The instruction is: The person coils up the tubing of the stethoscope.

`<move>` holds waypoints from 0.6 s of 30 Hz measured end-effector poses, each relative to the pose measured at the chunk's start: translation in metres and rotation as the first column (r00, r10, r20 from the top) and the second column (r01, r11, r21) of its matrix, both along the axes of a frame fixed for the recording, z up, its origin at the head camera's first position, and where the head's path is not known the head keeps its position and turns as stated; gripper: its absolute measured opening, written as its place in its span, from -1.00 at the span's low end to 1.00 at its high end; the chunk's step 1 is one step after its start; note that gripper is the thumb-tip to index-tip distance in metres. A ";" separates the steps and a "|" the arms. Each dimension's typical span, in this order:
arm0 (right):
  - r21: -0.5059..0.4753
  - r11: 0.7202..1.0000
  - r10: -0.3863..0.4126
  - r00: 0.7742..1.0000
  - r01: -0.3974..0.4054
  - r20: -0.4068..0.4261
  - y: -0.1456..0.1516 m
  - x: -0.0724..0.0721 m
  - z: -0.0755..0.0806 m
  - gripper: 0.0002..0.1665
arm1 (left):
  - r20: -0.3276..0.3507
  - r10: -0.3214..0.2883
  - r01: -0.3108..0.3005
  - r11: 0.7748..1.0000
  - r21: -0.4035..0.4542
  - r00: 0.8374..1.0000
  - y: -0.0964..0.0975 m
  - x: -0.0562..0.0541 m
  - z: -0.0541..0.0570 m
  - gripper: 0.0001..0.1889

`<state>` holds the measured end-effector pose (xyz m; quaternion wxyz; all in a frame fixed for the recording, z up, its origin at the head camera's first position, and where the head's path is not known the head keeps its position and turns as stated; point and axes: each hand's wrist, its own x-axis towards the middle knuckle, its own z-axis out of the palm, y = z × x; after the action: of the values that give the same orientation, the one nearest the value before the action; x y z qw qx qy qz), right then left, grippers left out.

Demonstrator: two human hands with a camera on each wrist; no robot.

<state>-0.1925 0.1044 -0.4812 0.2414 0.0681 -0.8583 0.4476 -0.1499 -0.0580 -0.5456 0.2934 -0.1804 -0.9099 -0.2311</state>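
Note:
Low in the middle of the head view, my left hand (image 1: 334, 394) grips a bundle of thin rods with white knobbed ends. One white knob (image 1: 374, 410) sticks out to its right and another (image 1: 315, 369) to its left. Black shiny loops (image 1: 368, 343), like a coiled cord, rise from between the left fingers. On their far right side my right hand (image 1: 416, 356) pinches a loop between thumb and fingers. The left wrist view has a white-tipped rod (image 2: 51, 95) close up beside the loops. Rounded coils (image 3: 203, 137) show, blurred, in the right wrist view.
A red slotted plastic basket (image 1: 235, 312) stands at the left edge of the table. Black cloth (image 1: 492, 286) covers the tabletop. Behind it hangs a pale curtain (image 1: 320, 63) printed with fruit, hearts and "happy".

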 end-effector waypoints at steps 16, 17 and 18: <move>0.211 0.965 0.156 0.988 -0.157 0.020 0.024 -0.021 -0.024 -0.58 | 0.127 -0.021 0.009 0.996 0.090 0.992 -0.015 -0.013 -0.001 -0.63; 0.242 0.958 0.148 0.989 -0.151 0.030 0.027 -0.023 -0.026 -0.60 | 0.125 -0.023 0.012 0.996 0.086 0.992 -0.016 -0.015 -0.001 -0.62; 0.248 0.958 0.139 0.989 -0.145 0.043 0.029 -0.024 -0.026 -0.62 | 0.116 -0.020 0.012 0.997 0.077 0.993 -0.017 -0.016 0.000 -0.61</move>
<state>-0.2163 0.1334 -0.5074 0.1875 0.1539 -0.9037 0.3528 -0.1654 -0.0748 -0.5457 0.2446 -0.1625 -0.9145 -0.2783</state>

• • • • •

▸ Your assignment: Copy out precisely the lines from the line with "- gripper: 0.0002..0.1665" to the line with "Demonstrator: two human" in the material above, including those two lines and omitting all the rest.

▸ Expected output:
  - gripper: 0.0002..0.1665
arm1 (left):
  - r20: -0.3276..0.3507
  - r10: -0.3214..0.2883
  - r01: -0.3108..0.3005
  - r11: 0.7748..1.0000
  - r21: -0.4035..0.4542
  - r00: 0.8374..1.0000
  - y: -0.0964..0.0975 m
  - x: -0.0562..0.0541 m
  - z: -0.0541..0.0570 m
  - gripper: 0.0001..0.1889

`<state>` holds the measured end-effector pose (xyz m; quaternion wxyz; all in a frame fixed for the recording, z up, its origin at the head camera's first position, and where the head's path is not known the head keeps its position and turns as stated; point and axes: each hand's wrist, its own x-axis towards the middle knuckle, its own z-axis out of the palm, y = z × x; after the action: of the values that give the same orientation, the one nearest the value before the action; x y z qw qx qy qz), right then left, grippers left out.

Demonstrator: two human hands with a camera on each wrist; no robot.

Nothing else is required to complete this exercise.